The lines to copy are those in the records below that hold the word "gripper".

START MATERIAL TO PROCESS

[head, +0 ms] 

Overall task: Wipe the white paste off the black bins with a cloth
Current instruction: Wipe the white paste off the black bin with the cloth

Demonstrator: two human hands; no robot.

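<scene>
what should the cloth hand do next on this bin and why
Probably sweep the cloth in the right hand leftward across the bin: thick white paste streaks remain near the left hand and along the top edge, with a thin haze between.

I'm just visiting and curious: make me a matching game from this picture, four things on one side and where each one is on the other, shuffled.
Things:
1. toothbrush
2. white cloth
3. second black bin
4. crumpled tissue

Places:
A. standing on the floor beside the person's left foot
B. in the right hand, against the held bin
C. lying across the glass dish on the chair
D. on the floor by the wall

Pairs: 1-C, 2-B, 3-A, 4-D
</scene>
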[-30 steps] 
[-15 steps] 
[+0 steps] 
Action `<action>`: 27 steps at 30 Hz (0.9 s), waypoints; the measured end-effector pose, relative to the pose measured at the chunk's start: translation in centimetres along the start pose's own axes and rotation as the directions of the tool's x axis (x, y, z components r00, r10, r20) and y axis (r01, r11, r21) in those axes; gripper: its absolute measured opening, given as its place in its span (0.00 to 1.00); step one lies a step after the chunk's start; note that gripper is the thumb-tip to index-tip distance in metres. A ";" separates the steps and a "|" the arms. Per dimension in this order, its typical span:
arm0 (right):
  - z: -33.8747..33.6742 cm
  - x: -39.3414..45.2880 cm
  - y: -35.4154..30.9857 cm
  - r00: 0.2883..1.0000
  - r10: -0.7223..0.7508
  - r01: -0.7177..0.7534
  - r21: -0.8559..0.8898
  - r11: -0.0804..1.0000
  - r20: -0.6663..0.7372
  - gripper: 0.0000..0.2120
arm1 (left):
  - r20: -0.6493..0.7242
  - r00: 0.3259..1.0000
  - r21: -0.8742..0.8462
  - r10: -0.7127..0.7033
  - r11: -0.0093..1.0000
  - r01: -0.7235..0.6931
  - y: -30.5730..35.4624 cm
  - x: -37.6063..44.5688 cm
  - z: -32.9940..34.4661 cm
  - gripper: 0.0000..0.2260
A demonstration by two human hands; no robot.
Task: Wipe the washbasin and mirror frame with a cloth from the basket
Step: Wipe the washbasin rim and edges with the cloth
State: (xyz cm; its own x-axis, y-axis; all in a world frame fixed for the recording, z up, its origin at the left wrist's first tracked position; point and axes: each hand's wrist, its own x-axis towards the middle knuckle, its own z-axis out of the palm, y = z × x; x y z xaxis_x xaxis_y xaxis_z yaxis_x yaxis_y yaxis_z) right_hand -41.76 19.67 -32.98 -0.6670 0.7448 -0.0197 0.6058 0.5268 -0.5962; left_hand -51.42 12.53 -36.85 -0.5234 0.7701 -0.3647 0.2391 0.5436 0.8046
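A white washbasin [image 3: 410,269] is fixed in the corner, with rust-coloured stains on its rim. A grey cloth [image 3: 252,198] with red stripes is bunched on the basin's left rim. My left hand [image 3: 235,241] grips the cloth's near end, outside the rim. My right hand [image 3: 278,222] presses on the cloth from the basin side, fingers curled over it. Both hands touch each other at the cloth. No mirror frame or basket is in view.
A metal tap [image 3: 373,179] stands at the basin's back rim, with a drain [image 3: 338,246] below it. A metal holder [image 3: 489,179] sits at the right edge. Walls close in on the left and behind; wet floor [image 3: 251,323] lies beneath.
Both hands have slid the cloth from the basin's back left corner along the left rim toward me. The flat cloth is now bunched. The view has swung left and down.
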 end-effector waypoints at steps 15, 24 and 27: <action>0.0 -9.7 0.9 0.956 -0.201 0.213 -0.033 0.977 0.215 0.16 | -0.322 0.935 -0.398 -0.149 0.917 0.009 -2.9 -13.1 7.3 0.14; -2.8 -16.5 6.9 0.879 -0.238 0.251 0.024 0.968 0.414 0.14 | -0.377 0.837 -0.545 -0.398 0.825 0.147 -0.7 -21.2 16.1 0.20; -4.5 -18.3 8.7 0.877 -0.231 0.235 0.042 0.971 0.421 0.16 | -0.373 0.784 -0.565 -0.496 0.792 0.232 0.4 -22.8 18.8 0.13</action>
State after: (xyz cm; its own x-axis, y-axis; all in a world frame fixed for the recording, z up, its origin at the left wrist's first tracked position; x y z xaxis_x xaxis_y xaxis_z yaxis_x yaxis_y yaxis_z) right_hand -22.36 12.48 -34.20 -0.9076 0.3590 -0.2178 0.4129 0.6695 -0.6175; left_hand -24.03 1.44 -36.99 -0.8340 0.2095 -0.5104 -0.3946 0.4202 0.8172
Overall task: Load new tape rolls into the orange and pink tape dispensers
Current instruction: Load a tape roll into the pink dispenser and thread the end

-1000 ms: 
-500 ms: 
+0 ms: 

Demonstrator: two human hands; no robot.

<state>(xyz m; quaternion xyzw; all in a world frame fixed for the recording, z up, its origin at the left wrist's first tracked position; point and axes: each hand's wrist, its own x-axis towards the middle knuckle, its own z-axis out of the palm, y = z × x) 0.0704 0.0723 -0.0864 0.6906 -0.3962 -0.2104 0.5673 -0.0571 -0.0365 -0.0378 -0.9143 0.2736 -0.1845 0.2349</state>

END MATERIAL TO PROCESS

EXERCISE ANSWER:
Action `<action>`: 27 steps at 30 Hz (0.9 s), waypoints; the measured end-effector pose, relative to the pose measured at the chunk's start: translation in centimetres along the start pose's own axes and rotation as the directions of the tool's x axis (x, y, z components r00, r10, r20) and y axis (r01, r11, r21) in those axes; gripper: its absolute measured opening, given as its place in its span (0.00 to 1.00); step one lies a step after the chunk's start; note that gripper is the thumb-tip to index-tip distance in metres. A ";" separates the steps and a "|" the arms. Per dimension in this order, its typical span:
  - gripper: 0.0000..0.2120
  - gripper: 0.0000..0.2260

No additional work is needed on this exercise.